### Information shown
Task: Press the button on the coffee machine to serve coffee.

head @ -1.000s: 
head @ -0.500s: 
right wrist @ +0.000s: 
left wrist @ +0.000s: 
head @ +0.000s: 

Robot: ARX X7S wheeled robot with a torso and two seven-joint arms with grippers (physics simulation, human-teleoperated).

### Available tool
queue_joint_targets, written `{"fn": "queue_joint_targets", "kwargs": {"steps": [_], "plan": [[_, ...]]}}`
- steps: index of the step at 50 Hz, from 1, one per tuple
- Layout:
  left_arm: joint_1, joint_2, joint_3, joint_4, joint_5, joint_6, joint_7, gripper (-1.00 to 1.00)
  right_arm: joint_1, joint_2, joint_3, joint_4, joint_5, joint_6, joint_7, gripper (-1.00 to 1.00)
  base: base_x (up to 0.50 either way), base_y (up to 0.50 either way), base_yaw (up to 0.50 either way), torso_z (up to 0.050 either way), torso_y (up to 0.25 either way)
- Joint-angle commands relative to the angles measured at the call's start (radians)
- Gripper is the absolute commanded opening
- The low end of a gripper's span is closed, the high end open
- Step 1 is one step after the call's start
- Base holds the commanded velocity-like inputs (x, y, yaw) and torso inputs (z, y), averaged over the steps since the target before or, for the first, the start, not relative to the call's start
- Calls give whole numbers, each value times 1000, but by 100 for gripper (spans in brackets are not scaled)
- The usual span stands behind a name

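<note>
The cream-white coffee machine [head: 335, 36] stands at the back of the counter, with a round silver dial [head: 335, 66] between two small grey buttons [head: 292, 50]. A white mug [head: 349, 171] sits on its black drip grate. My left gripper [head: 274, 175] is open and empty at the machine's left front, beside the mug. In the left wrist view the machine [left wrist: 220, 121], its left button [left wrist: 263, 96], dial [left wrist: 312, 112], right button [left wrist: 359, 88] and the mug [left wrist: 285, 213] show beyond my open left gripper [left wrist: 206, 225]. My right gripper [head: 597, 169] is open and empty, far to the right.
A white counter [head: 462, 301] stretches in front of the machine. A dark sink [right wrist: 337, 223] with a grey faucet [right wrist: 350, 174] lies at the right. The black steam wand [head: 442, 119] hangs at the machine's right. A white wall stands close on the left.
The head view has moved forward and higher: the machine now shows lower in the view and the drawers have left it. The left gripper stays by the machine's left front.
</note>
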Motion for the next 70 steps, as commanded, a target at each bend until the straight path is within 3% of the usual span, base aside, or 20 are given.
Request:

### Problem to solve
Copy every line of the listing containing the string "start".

### Your response
- Joint-angle commands relative to the angles measured at the call's start (radians)
- Step 1 is one step after the call's start
- Base holds the commanded velocity-like inputs (x, y, yaw) and torso inputs (z, y), averaged over the steps since the target before or, for the first, the start, not relative to the call's start

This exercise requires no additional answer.